First, we begin with Matthew.  We said that Matthew wrote his Gospel for the Jews. Matthew wrote to show that Jesus of Nazareth was the promised MESSIAS. His audience therefore was a shut-in group whose gaze went not beyond the horizons of Judea. It is wholly Palestinian in character. We are steeped everywhere in Matthew in the Old Testament. It is obvious, is it not, that the very best way to convince the Jews that our Lord was the promised Messiah of the Old Testament was to quote the Old Testament, and to show that our Blessed Lord was pre-announced? Since, therefore, Matthew directed his Gospel to the Jews, he was very careful to unite the Old and the New Testaments, often quoting Christ to say:I am come not to destroy the Law, but to fulfill it”. (4)

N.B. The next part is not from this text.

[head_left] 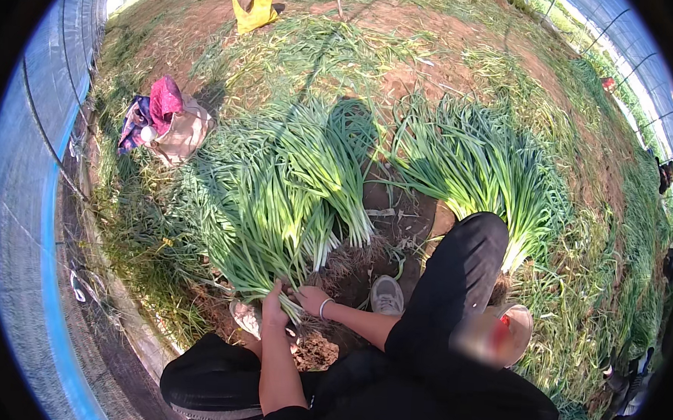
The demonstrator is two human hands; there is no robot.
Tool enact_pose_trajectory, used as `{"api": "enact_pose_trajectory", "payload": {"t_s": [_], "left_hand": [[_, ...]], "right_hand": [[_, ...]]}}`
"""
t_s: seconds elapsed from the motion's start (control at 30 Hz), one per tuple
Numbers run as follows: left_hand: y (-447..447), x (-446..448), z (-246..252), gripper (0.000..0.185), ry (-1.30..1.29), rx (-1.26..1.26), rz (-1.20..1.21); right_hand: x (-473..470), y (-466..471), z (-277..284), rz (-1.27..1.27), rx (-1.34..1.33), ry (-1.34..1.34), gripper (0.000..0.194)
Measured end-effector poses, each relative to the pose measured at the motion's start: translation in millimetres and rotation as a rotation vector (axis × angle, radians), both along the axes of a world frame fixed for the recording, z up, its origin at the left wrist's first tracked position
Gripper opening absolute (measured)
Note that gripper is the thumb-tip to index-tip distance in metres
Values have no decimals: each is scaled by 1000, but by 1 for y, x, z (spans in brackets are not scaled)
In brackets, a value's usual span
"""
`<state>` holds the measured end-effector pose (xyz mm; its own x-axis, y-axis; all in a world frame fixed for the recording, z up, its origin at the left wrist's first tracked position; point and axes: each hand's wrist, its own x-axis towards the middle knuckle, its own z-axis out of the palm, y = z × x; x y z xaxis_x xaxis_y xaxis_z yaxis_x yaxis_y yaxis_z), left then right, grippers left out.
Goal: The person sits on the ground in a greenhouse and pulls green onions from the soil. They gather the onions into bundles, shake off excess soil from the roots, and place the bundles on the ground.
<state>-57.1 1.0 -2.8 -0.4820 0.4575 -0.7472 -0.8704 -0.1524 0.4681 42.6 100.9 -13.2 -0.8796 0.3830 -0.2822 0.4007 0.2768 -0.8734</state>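
I sit low over a large heap of leafy green onions with white stalks and brown roots. My left hand is closed around a small bunch of green onions, just above its root end. At the right side of the same stalks, my right hand grips with its fingers, a pale band on its wrist. The bunch's leaves run up into the heap, so its far end cannot be told apart. Bushy roots of the heap lie just beyond my right hand.
Another pile of green onions lies right, beyond my raised knee. A beige bag with cloths stands left; a yellow bag sits farther off. Netting walls the left side. Cut leaves litter the soil. My shoe is near the roots.
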Motion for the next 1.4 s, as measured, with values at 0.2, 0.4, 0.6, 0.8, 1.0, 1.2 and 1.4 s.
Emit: {"api": "enact_pose_trajectory", "payload": {"t_s": [0.2, 0.4, 0.6, 0.8, 1.0, 1.2, 1.4], "left_hand": [[-6, 1, 16, 31, 155, -103, -59], [-11, -21, 74, 20, -35, 194, 206], [0, -147, 210, 23, -17, 923, 196], [27, -136, 282, 17, 479, 773, 187], [64, -87, 94, 27, -50, 429, -63], [41, -27, 25, 15, -336, 261, -54], [68, -74, 100, 23, -12, 257, -39]], "right_hand": [[0, 1, 29, 412, 52, -33, 31], [0, -5, 65, 198, -14, 113, 31], [-19, 45, -3, -500, -316, 127, 26], [-2, 145, -3, -847, 274, -164, 43], [16, 203, -16, -593, 481, -623, 70], [5, 208, -1, -451, 309, -756, 79], [-4, 232, -10, -513, 150, -815, 61]]}}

Now there are 1,068 verses in the Gospel of Matthew, and about 3/5 of those are taken up with words of our Lord. But, the point to be emphasized is, he is using the argument to the Jews, you must believe that CHRIST is the SON of GOD, because he was pre-figured, he was pre-announced in our scriptures. (5)

There are in all, in Matthew, 129 Old Testament references. Fifty-three of them are citations or texts and 76 are allusions. And these references are taken from 25 books of the Old Testament and from the major parts of them, too, all the prophets and the Psalms. We were showing that Christ was the expected Messiah and saying that Matthew used that as his argument. That is why, ten times, Matthew uses the expression after a text or before a text in the Old Testament “that it might be fulfilled” , for example “that it might be fulfilled what was spoken by the prophet Micah” or “what was spoken by the prophet Isaiah”, and he also uses the expression “which was spoken of” by Jeremiah, by David, and so forth. He uses that expression fourteen times.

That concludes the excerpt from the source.